We have been bringing together business schools for important societal initiatives, such as building more resilient communities (Social Logistics Challenge and previous Humanitarian Logistics Challenges), steering consumer preferences to more nutritious and sustainable foods (Demand Generation Alliance), improving human rights education (Business and Human Rights Impact Community), helping SMEs in emerging economies to trade across borders (DHL GBSN GoTrade Fellowship), developing leadership skills of female entrepreneurs in Sub-Saharan Africa (Ellevate Leadership Training Programme), and more.
Unfortunately, collaborations that focus as much on society as well as strategy are still uncommon across business schools. Perhaps that is because the culture of business education reflects the culture of business, and we’ll see more only when the “business case” is clearer. It could be because of the extraordinary influence of rankings and entrenched systems for evaluating and rewarding research. I also worry about the changing geopolitical landscape (between the US and China, for example) and its impact on academic collaboration. It is important for the management education industry to understand and address these and other potential obstacles.

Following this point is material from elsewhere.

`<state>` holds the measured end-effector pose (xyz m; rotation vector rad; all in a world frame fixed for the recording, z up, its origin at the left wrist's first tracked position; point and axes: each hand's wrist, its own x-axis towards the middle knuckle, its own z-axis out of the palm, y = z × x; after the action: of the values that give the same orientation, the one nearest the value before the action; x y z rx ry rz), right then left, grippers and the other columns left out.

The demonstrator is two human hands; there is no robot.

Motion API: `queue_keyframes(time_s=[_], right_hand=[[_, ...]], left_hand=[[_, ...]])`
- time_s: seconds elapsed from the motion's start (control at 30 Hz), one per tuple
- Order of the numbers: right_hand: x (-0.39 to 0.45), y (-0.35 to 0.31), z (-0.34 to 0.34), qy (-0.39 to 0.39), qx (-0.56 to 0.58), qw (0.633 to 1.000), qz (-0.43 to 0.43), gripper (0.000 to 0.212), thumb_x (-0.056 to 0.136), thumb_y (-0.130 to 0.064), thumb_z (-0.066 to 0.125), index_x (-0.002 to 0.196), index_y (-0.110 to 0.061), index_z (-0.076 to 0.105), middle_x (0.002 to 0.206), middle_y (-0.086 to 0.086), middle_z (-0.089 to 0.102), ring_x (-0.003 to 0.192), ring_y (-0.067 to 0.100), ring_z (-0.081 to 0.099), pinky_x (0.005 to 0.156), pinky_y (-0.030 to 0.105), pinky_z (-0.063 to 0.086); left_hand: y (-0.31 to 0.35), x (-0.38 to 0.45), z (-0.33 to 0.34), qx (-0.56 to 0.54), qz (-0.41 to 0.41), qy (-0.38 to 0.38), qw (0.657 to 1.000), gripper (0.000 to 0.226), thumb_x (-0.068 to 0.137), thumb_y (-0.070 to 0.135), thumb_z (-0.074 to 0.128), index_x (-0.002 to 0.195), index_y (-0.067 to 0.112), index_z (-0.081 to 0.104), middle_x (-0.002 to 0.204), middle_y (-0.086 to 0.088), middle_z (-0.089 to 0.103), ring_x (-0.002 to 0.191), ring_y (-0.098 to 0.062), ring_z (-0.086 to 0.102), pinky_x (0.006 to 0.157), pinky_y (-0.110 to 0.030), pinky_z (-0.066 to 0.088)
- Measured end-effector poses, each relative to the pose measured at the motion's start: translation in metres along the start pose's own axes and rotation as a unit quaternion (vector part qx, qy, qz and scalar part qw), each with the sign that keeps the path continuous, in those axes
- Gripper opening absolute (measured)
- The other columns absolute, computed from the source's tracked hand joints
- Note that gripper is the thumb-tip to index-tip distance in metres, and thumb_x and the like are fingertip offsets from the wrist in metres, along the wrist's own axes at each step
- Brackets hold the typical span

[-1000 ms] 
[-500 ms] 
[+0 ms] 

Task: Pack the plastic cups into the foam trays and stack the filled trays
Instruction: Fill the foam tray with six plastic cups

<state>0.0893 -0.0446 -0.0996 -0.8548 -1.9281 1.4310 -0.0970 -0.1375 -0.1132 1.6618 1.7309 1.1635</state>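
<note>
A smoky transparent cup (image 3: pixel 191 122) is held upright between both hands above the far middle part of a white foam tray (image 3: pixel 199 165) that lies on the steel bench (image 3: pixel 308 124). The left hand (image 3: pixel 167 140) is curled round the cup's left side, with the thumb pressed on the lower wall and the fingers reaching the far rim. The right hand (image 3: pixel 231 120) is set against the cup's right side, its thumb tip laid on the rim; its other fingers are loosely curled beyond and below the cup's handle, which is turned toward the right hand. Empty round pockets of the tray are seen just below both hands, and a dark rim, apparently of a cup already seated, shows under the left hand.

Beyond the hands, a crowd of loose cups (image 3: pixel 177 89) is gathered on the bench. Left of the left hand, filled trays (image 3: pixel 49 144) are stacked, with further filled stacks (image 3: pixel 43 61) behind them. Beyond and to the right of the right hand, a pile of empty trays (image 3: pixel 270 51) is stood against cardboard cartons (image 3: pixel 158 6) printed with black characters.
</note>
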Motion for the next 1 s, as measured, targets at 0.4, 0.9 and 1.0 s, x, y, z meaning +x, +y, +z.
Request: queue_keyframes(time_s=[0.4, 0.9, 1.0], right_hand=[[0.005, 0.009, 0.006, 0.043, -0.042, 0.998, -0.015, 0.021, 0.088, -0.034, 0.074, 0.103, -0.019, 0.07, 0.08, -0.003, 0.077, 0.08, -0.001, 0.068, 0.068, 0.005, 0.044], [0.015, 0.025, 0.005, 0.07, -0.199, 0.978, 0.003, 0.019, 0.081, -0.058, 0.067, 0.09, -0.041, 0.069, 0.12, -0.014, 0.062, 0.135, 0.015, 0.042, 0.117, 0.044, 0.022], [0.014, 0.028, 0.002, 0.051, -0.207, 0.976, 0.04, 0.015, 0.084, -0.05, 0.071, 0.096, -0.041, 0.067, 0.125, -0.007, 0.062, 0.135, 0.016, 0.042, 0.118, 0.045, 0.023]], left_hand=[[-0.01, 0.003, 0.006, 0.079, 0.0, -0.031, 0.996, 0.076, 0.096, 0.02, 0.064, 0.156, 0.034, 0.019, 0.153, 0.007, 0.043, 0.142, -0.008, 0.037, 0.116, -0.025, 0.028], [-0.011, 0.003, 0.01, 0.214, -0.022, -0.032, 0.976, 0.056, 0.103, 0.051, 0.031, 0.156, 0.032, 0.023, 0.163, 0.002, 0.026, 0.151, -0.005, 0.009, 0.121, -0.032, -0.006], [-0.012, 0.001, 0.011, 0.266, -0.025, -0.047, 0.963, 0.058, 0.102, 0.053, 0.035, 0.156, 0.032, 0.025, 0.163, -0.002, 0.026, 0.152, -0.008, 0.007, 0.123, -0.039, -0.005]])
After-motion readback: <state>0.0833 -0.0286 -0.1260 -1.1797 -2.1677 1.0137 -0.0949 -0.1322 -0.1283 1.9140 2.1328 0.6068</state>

This year at our signature event, GBSN Beyond, we will explore the opportunities and difficulties of business schools working together for societal impact. We will challenge business school leaders to think not only about the difference their business school can make alone, but also about the bigger difference it can make by working together with other schools and at the nexus of business, government, and civil society.
We invite you to join us, in-person and online, as we convene in Amsterdam and Rotterdam, November 7-9, 2022. Remember, as it has always been for GBSN Beyond, one registration to attend in person means all your colleagues and students can join us online for the Social Logistics Challenge and Micro-Simulation Development Lab, as well as the conference.
Dan LeClair, CEO
Dan LeClair was named CEO of the Global Business School Network (GBSN) in February of 2019. Prior to GBSN, Dan was an Executive Vice President at AACSB International, an association and accrediting organization that serves some 1,600 business schools in more than 100 countries. His experience at AACSB includes two and half years as Chief Strategy and Innovation Officer, seven years as Chief Operating Officer, and five years as Chief Knowledge Officer. A founding member of the Responsible Research in Business and Management (RRBM) initiative, Dan currently participates on its working board. He also serves in an advisory capacity to several organizations and startups in business and higher education. Before AACSB, Dan was a tenured associate professor and associate dean at The University of Tampa.
Dan played a lead role in creating a think-tank joint venture between the European Foundation for Management Development (EFMD) and AACSB and has been recognized for pioneering efforts in the formation of the UN’s Principles for Responsible Management Education (PRME), where he served on the Steering Committee for many years. Dan has also participated in industry-level task forces for a wide range of organizations, including the Chartered Association of Business Schools, Graduate Management Admission Council, Executive MBA Council, and Aspen Institute’s Business and Society Program.
Widely recognized as a thought leader in management education, Dan is the author of over 80 research reports, articles, and blogs, and has delivered more than 170 presentations in 30 countries. As a lead spokesperson for reform and innovation in management education, Dan has been frequently cited in a wide range of US and international newspapers, magazines, and professional publications, including the Wall Street Journal, Financial Times, New York Times, China Daily, Forbes, Fast Company, and The Economist. Dan earned a PhD from the University of Florida writing on game theory.